Clint| 2.20.12 @ 3:58PM
Dr. Ron Paul would ‘transition America out’ of Medicare, Social Security
http://blog.reidreport.com/201.....-security/
The Tea Party Rebellion Heads To A Brokered Convention.
Oldefarte| 2.20.12 @ 5:09PM
He can't even become the president of the Lake Jackson TOO SHORT SHORTS CLUB, so who gives an excrement?????
Clint| 2.20.12 @ 6:00PM
Little Ricky Specter-Santorum Is Gonna Eat Your RINO-CINO GOP Ruling Elites Fop Patrician, Mittens Romney"s Lunch, In Michigan.
Aaaaaaand,
Apparently, Romney's Arizona Co-Chairman, Sheriff Paul BabeauWas Wearing Those Short Shorts,That You Have A Queer Fetish For.
The Tea Party Rebellion Heads To A Brokered Convention.
crs52| 8.14.12 @ 1:47AM
I feel compelled to point out a few glaring errors in this article.

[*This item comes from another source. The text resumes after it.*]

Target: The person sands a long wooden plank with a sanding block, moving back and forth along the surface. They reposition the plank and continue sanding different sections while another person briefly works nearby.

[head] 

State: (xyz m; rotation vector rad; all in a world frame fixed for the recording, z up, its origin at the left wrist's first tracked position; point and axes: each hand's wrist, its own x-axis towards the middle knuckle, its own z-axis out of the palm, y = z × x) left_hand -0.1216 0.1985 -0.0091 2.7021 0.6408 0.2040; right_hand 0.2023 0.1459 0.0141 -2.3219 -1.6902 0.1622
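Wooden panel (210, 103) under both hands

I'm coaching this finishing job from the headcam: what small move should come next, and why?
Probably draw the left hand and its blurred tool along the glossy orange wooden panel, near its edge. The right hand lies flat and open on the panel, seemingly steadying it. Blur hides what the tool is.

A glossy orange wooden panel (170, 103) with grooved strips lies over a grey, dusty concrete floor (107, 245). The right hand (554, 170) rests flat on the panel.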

Medicare Advantage did not and does not produce any savings, as predicted- instead it has added substantially to the costs. And to characterize it as a "genuinely free-market, competition-based component of the prescription based drug benefit" is ludicrous. It isn't anything of the sort. It's absurd to consider it a "free market" solution when it directs public money to the private coffers of the insurance companies, and there is no competition in the drug market, period.